Phase 1 Trial of Ipilimumab and GVAX in Patients With Metastatic Castration-resistant Prostate Cancer
Study Details
Study Description
Brief Summary
Ipilimumab, an antibody that blocks cytotoxic T-lymphocyte antigen 4, and GVAX have demonstrated anti-tumor activity in prostate cancer. Pre-clinical studies with this combination have demonstrated potent synergy. The purpose of this study is to investigate, using a phase-I 3+3 dose escalation design followed by an expansion cohort, the safety and efficacy of combined treatment with GVAX and ipilimumab in castration-resistant metastatic prostate cancer (CRPC) patients.
| Condition or Disease | Intervention/Treatment | Phase |
|---|---|---|
|
Phase 1 |
Detailed Description
A promising immunotherapeutic approach in prostate cancer is whole-cell vaccination. Irradiated allogeneic tumor cells expressing GM-CSF generate a long-lasting and specific anti-tumor immunity in preclinical models.

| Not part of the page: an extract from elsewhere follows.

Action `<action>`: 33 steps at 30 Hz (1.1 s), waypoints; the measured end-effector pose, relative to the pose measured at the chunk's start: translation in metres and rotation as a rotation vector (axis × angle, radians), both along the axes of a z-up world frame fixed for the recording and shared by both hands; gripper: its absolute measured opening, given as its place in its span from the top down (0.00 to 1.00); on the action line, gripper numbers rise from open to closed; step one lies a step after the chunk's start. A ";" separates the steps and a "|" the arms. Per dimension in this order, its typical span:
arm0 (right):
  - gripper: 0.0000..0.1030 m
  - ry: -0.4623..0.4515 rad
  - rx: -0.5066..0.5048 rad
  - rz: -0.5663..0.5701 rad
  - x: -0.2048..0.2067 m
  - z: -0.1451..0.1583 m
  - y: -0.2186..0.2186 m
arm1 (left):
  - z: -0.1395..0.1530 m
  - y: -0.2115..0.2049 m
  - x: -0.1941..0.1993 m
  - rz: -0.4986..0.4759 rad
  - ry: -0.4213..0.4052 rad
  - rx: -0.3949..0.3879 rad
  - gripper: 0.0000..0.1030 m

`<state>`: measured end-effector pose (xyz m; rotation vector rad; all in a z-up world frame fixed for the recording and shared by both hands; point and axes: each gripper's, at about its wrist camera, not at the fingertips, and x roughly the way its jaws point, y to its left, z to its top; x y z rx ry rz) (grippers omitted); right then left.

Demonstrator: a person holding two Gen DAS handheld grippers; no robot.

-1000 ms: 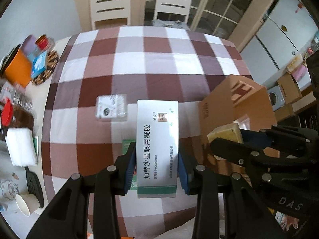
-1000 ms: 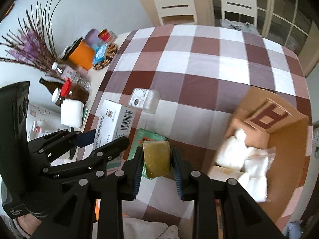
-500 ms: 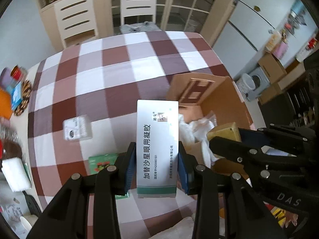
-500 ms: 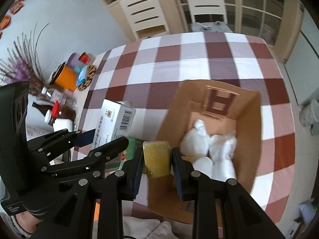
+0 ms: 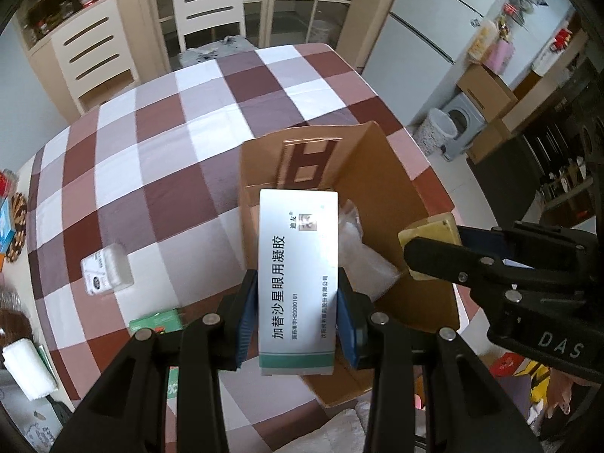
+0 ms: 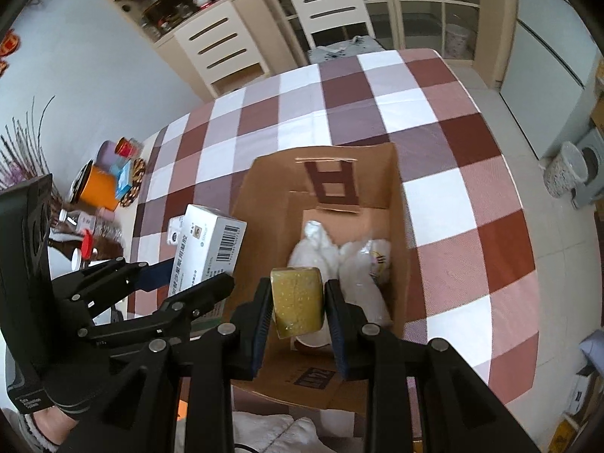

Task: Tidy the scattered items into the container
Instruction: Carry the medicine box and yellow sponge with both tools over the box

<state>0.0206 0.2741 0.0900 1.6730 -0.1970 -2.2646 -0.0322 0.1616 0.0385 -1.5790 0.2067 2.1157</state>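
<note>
My left gripper (image 5: 298, 311) is shut on a white medicine box (image 5: 298, 268) with a green band, held over the left edge of the open cardboard box (image 5: 389, 173). In the right wrist view the same medicine box (image 6: 209, 247) hangs just left of the cardboard box (image 6: 396, 173). My right gripper (image 6: 298, 311) is shut on a yellow sponge (image 6: 298, 298), above the cardboard box's near half. White plastic bags (image 6: 339, 260) lie inside. On the checked tablecloth remain a small clear packet (image 5: 105, 275) and a green packet (image 5: 156, 321).
Jars, an orange cup (image 6: 100, 187) and bottles crowd the table's left edge, with a white pad (image 5: 28, 370) near the front. Two chairs (image 5: 207, 3) stand beyond the table. The table's right edge drops to the floor, where a stool (image 6: 570, 173) stands.
Both grippers have carried their items rightward from over the tablecloth to over the cardboard box, rolling slightly. The grips have not changed.
</note>
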 end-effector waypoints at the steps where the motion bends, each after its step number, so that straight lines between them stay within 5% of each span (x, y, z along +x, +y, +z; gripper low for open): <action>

Results from several phase I and II trials showed Prostate GVAX (GVAX) to be well tolerated and suggested improved survival. Cytotoxic T-lymphocyte-associated antigen 4 (CTLA-4) is a crucial immune checkpoint molecule that down-regulates T-cell activation and proliferation. Ipilimumab, a fully human monoclonal antibody (IgG1) that blocks CTLA-4, promotes antitumor immunity, and has been demonstrated in two phase III trials to improve overall survival in metastatic melanoma patients. Pre-clinical studies of the anti-CTLA-4 antibody in combination with GM-CSF secreting tumor cell vaccines demonstrated a potent synergy. In this phase I study the investigators examine in CRPC patients whether ipilimumab can be safely combined with GVAX. In addition, the investigators will treat an additional 16 patients at a dose level of 3•0 mg/kg to determine the safety profile and antitumor effects of GVAX and ipilimumab in patients with CRPC.
Study Design
Arms and Interventions
| Arm | Intervention/Treatment |
|---|---|
| Experimental: Ipilimumab and GVAX
|
Drug: GVAX and ipilimumab
All patients receive a 500 million cell priming dose of granulocyte-macrophage colony-stimulating factor-transduced allogeneic prostate cancer cells (GVAX) intradermally on day 1 followed by bi-weekly intradermal injections of 300 million cells for a 24 week period. The vaccinations are combined with monthly intravenous administrations of ipilimumab. The dose-escalation part of this study will be performed using the standard 3+3 phase-I trial design. Patients will be enrolled in cohorts of three; each cohort will receive an escalating dose of ipilimumab at 0•3, 1•0, 3•0 or 5•0 mg/kg. Sixteen patients will be treated in an expansion cohort with GVAX and 3•0 mg/kg ipilimumab.
|
Outcome Measures
Primary Outcome Measures
- Number of patients with adverse events [7 months]
Secondary Outcome Measures
- number of patients that have a tumor/PSA response [7 months]
- number of patients that will develop a tumor-specific (e.g. PSMA, NY-ESO) antibody response as measured by ELISA [7 months]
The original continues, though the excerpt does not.